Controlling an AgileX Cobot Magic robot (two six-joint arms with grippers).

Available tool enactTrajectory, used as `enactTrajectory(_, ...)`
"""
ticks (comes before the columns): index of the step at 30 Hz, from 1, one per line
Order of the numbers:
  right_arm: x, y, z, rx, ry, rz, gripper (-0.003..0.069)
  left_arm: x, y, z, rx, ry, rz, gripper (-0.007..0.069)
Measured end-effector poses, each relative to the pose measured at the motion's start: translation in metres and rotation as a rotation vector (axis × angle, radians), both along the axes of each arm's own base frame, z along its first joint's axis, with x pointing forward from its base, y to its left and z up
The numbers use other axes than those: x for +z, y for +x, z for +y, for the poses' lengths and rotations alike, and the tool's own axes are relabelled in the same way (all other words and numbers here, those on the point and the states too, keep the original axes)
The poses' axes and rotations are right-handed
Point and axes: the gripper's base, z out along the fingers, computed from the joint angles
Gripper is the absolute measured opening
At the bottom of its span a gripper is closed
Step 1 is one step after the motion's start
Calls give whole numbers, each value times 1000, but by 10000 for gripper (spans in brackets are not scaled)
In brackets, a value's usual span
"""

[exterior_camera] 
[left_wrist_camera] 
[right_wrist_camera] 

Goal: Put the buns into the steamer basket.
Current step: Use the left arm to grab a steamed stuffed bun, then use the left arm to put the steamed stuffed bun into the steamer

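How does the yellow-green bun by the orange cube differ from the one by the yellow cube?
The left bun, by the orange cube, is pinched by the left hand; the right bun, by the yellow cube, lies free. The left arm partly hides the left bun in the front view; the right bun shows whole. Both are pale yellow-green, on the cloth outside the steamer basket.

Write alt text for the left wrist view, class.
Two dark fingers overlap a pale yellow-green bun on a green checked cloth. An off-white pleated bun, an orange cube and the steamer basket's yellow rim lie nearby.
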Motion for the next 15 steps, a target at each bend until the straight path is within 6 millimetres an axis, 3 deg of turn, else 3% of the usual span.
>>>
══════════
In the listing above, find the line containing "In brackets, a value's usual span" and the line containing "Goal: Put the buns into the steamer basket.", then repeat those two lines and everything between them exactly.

In brackets, a value's usual span
"""

[exterior_camera] 
[left_wrist_camera] 
[right_wrist_camera] 

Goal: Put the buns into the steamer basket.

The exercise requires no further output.